Thanks to a generous uncle, Sally Jay is spending two years living in Paris. During that time she hooks up with all sorts of artistic (and not so artistic) characters while she somewhat half-heartedly pursues an acting career. Like many 20-somethings, her ambition and common sense ebbs and flows and seems to dissapate at the first sign romance. Although I did plenty of stupid things when I was abroad in my 20s, I never really lost control of my overall trajectory. Sally Jay on the other hand seems to go with the flow more than is good for her. Of course, to many this is the charm of The Dud Avocado. To someone like me, who likes order, predictability, and people who follow the rules and don’t make waves, the book is somewhat less charming. But that doesn’t mean it isn’t worth reading. It just meant that I had to adjust my expectations. This is not your cosy, girl blossoms in foreign land kind of story.

For me, for the reasons noted above, this book was hard to warm up to. But just when I thought it was going to be a slog from beginning to end, it suddenly caught my interest in a meaningful way. Around page 140 I stopped trying to rewrite it in my head to make Sally Jay more responsible and found myself actually starting to care what happens next.

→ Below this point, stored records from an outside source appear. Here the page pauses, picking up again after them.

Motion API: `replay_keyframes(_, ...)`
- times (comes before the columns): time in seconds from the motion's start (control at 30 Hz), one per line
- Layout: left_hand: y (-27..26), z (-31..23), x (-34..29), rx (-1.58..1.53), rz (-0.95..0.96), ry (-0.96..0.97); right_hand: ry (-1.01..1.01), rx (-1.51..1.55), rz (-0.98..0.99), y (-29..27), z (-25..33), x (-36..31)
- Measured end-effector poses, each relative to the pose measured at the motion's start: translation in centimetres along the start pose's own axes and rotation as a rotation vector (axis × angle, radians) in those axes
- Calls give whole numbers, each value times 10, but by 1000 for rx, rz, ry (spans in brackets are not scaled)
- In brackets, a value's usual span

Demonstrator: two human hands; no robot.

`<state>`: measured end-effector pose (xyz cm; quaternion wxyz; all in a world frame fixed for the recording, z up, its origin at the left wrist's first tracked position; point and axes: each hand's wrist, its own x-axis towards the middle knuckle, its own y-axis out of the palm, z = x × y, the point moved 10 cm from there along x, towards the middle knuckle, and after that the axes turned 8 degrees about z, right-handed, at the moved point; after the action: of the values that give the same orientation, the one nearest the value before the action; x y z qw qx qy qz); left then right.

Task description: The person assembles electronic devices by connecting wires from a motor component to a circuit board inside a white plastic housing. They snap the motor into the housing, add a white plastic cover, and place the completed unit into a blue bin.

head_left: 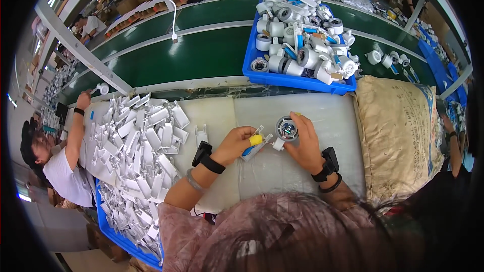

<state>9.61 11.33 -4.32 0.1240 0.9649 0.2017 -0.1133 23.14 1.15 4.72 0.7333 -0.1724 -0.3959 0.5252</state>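
My left hand (233, 146), a yellow cover on one finger, is closed on a narrow white plastic handle shell (262, 143). A bit of blue shows beside its fingers, partly hidden. My right hand (307, 147) grips a round white lamp head (287, 130) by its side, with the dark ring and inner board facing up. The lamp head's short neck (278, 144) sits close to the shell's end; whether they touch I cannot tell. Another white shell (201, 136) lies on the mat just left of my left hand.
Loose white shells (143, 131) are heaped at the left, above a full blue bin (108, 227). Ahead, a blue tray (302, 83) of lamp heads stands on the green conveyor (212, 53). A tan sack (398, 136) borders the right; a co-worker (65, 171) reaches in at left.
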Motion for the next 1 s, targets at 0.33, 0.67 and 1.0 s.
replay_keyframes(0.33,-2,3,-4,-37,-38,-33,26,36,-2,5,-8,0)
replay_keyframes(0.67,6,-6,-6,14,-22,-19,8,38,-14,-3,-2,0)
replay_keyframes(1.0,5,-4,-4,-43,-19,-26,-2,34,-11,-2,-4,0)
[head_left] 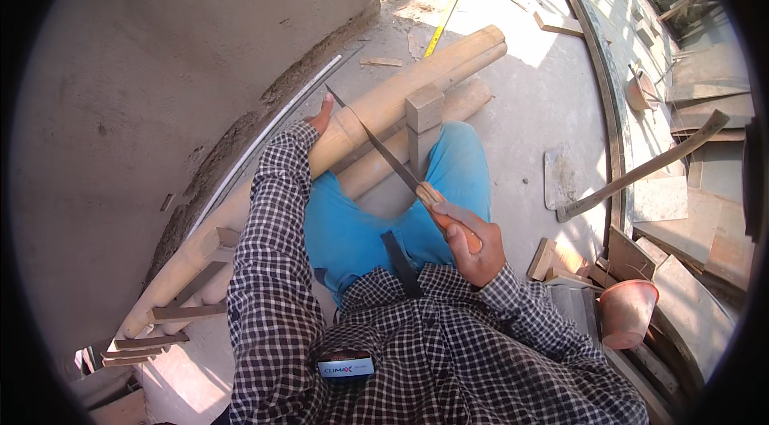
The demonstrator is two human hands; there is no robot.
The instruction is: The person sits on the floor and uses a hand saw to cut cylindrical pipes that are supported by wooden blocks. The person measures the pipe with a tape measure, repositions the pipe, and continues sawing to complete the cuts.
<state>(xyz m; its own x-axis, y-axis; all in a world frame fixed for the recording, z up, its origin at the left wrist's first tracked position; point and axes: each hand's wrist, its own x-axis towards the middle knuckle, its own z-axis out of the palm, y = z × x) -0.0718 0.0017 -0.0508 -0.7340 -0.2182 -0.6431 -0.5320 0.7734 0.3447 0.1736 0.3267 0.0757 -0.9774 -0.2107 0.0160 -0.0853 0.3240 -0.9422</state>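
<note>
My right hand (474, 247) is closed around the wooden handle of a handsaw (394, 163). Its narrow dark blade runs up and left across a thick bamboo pole (400, 96), with the tip past the pole's far side. On that same pole, just left of the blade, my left hand (322, 116) grips the side; most of its fingers are hidden. A second pole (458, 103) lies parallel and nearer to me. Between my knees a wooden block (424, 108) stands up against the two poles. Farther down, wooden crosspieces (188, 313) join the poles like a ladder.
A rough plastered wall (200, 40) rises on the left. A yellow measuring tape (450, 8) lies beyond the poles. To the right are a long-handled tool (641, 173) with a flat blade, an orange bucket (629, 313), and stacked boards (705, 217). Wood offcuts (553, 261) lie nearby.
</note>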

I realize this doesn’t sound like a ringing endorsement for The Dud Avocado, but I will say that if I had expected something less picturesque and more madcap I would have enjoyed it much more than I did. But even that doesn’t do it justice, there are some serious themes that make for compelling reading. Published in 1958, it also deals with female sexuality in a pretty frank way that must have been somewhat scandalous for the time. And I am sure there are many feminist and not so feminist themes that could be teased out. But I am too intellectually lazy at the moment to do so.
    

11 thoughts on “Book Review: The Dud Avocado by Elaine Dundy

  1. mel u November 10, 2010 / 3:32 am

    this seems like an interesting book-is that thew author on the cover??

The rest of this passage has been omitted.